# My Transformer

In [None]:
from collections import defaultdict
from math import sqrt, sin, cos
import os
import random
import sys
import numpy as np

import torch
from torch import tensor
import torch.nn as nn
import torch.nn.functional as F
import torch.optim as optim
import torchtext
import wandb
from torchtext.data import RawField, ReversibleField, LabelField
from torchtext.datasets import WikiText2

 ## Config, Logging, RNG

In [None]:
conf = {
        'attn_heads': 2,
        'bptt_len': 50,
        #'cuda_device_ids': [3, 2, 1, 0],
        'cuda_device_ids': [3],
        'd_model': 4,
        'device': 'cuda',
        'datafile': './city_names.txt',
        'dropout': 0.1,
        'learning_rate': 0.1,
        'max_epochs': 1000,
        'num_blocks_encoder': 6,
        'num_blocks_decoder': 2,
        'optimizer': 'Adam',
        'random_seed': 0,
           
        #'batch_size': 400,
        #'dataset': 'imagenette2-320',
        #'init_gain': 5,
        #'initializer': None,
        #'load_workers': os.cpu_count(), 
        #'training_loops': 4,
        #'cuda_device_ids': [0, 1, 2],
        #'num_hidden_nodes': 300,
        }

# Pulling list of cities from: https://www.britannica.com/topic/list-of-cities-and-towns-in-the-United-States-2023068

conf['d_key'] = conf['d_model'] / conf['attn_heads']
assert conf['d_key'] == int(conf['d_key']), 'attn_heads=%s does not evenly divide d_model=%s' % (conf['attn_heads'], conf['d_model'])

In [None]:
if conf['random_seed']:
    torch.manual_seed(conf['random_seed'])
    torch.cuda.manual_seed(conf['random_seed'])
    torch.backends.cudnn.deterministic = True
    torch.backends.cudnn.benchmark = False
    np.random.seed(conf['random_seed'])

In [None]:
#wandb.init(project="my-transformer", config=conf)
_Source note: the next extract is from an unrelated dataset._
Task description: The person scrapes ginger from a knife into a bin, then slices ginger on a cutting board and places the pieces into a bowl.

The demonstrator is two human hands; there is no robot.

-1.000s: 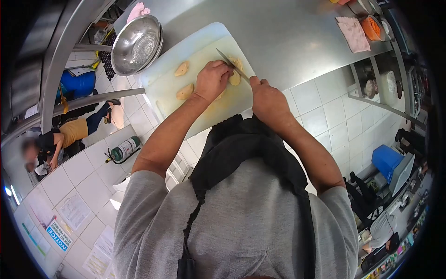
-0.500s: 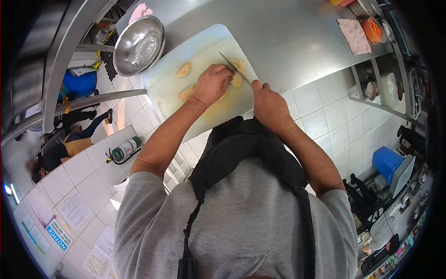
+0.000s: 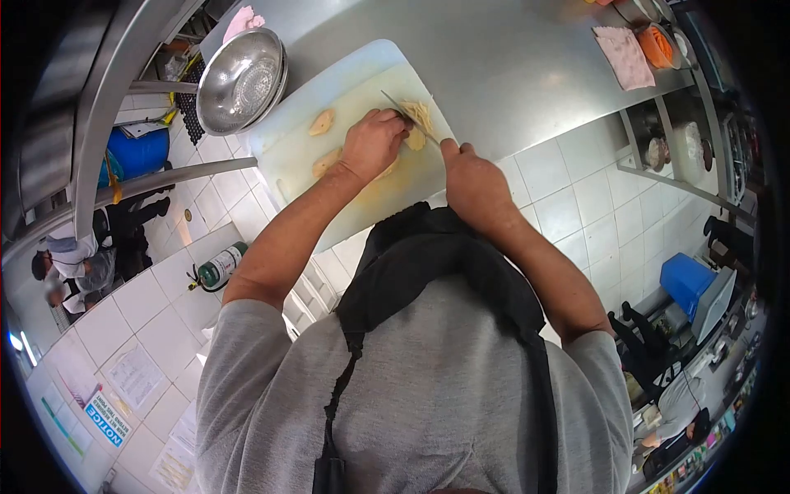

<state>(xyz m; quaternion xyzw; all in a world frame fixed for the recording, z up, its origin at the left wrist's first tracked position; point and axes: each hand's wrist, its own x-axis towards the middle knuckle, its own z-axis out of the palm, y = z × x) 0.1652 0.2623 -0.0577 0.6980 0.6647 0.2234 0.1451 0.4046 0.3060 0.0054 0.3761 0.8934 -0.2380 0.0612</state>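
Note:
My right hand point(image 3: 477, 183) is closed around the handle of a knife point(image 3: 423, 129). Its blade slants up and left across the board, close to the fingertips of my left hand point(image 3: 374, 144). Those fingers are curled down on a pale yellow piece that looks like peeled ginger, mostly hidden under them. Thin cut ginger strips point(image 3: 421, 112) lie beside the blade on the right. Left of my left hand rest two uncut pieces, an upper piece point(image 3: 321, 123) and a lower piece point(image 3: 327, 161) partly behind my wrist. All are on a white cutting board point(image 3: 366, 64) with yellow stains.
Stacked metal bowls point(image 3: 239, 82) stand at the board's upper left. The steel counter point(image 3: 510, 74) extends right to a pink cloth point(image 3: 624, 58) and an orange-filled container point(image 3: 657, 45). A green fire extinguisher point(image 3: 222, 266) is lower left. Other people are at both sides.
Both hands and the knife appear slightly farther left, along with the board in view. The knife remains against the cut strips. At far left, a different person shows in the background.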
## Define the Transformer Architecture

In [None]:
class AttentionHead(nn.Module):
    def __init__(self, mask=True, d_model=conf['d_model'], d_key=conf['d_key'], bptt_len=conf['bptt_len']):
        super().__init__()
        self.d_model = d_model
        self.d_key = d_key
        self.bptt_len = bptt_len

        if mask:
            self.mask = nn.Parameter((np.NINF * torch.ones([bptt_len, bptt_len])).triu(1), requires_grad=False)
        else:
            self.mask = None
        
        # head projections
        self.Wq = nn.Linear(d_model, d_key, bias=False)
        self.Wk = nn.Linear(d_model, d_key, bias=False)
        self.Wv = nn.Linear(d_model, d_key, bias=False)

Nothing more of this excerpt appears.